Le SAF, la Ligue des droits de l’homme, le Syndicat de la Magistrature et Union Solidaires ont tout de même déposé un référé pour pousser la logique. Par ailleurs, un modèle de contestation d’amende sera aussi diffusé dans les prochains jours. « Il est possible d’invoquer l’absence d’entrée en vigueur de l’arrêté à cause d’un défaut de publicité adéquat : celle-ci étant régie par le code des relations entre le public et l’administration (CRPA), explique Maître Van Der Vlist. On espère aussi que le juge administratif va accélérer sa réactivité parce qu’au regard de la situation, il en va de sa crédibilité. »
Un air de gilets jaunes
Ces arrêtés d’interdiction ne concernent pas que la capitale. À Dijon, la manifestation du 25 mars « projetée par les syndicats Solidaires 21, FO, CGT et FSU, déclarée en préfecture le 24 mars 2023 » a été interdite. À Lyon, « les cortèges, défilés et rassemblements revendicatifs » ont aussi été interdits vendredi soir, samedi et dimanche de midi à 23 heures. Mais d’après la préfecture du Rhône, aucune interdiction ne s’applique le 28 mars.
Contrairement à Rennes où non seulement des manifestations ont été interdites tout le week-end mais où aussi, ce 28 mars, la préfecture d’Ille-et-Vilaine a prohibé tardivement – le jour même – « aux abords et au sein des cortèges, défilés, et rassemblements (…) le port et le transport sans motif particulier : d’artifices de divertissement et d’articles pyrotechniques», « d’équipements de protection destinés à mettre en échec tout ou partie des moyens utilisés par les représentants de la force publique pour le maintien de l’ordre public ».

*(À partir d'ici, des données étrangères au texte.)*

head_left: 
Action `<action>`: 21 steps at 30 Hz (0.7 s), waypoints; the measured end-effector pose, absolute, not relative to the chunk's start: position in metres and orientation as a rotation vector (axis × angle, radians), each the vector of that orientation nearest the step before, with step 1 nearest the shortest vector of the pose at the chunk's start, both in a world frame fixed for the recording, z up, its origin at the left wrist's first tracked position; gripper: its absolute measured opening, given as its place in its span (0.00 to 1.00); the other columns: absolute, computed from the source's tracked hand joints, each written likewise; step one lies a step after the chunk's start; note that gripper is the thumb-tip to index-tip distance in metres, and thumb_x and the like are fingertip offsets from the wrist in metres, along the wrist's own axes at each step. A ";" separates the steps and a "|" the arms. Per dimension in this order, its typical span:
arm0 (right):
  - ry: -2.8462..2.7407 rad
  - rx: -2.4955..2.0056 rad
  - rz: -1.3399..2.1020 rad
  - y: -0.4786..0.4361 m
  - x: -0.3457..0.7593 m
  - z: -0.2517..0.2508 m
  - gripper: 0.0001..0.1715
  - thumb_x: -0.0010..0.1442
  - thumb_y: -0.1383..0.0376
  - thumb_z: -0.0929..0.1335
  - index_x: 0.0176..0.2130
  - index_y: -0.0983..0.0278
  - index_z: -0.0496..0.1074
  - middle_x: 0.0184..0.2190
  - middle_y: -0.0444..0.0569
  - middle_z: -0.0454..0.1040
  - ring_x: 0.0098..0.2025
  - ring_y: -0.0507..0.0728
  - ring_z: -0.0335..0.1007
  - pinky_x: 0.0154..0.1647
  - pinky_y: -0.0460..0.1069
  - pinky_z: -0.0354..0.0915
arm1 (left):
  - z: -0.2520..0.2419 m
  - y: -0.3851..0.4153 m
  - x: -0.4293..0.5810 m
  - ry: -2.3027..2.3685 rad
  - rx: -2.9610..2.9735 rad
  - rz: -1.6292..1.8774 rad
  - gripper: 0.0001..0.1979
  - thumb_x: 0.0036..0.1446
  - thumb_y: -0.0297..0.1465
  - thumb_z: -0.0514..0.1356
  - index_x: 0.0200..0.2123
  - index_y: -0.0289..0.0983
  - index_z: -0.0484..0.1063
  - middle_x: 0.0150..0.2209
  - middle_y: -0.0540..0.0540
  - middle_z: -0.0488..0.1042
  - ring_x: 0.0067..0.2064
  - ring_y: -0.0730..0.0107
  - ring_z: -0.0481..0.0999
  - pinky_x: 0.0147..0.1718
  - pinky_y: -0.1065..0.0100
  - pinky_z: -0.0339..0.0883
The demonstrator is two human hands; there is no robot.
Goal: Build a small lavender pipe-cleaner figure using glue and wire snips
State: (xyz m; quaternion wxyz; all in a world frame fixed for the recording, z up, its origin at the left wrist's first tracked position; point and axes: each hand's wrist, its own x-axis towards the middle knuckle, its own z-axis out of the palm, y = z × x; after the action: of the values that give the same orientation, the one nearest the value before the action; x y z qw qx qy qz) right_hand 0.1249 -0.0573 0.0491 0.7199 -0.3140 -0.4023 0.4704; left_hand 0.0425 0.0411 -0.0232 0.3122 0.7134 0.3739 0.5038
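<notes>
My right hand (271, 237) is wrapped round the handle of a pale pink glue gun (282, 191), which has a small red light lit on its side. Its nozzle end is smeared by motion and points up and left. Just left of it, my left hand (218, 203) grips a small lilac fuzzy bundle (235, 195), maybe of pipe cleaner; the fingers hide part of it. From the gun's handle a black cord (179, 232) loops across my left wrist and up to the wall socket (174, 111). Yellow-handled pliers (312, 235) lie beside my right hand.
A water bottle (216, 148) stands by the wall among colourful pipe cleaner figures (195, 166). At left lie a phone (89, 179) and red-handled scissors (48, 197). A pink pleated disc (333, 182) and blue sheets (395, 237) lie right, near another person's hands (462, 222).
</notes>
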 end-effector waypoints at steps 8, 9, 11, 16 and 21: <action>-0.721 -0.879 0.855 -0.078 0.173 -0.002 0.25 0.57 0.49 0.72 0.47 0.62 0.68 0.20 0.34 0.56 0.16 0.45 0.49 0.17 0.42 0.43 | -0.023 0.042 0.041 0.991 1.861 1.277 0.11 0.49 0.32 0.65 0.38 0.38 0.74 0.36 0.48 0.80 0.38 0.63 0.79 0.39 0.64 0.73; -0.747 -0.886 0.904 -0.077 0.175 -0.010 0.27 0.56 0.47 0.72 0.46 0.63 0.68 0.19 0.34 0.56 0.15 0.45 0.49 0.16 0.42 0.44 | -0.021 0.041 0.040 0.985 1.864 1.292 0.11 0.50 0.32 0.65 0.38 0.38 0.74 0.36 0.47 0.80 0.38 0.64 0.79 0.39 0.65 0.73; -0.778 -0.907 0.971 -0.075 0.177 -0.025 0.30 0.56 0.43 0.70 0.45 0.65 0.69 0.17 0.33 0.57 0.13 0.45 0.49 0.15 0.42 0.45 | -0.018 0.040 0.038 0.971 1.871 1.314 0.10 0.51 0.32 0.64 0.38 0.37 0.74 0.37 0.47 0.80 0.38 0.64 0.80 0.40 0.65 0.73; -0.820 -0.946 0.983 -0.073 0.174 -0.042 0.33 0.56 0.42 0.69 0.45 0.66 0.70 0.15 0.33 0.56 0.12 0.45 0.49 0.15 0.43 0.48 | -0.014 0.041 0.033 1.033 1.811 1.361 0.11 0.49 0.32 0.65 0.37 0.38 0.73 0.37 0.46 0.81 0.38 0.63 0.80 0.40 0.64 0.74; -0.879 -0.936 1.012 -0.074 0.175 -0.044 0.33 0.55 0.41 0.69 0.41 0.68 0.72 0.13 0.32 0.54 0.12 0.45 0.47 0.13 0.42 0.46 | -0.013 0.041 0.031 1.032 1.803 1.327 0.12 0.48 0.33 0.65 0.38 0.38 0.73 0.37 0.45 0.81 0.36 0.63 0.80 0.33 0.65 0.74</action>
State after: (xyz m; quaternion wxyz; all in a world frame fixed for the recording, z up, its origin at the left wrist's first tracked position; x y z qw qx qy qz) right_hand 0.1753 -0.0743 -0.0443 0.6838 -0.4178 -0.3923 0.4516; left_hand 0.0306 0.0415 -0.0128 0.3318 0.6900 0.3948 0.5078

De nombreux arrêtés visent aussi à éviter les blocages. Dans les Pyrénées-Atlantiques, quatre arrêtés interdisent « du 26 mars à 17 heures au 29 mars à 17 heures », « à tout véhicule et à toute personne, sans motif légitime, de stationner sur l’aire du péage ainsi que sur ses abords immédiats ». Cela concerne aussi les ronds-points adjacents. Comme un air de gilets Jaunes.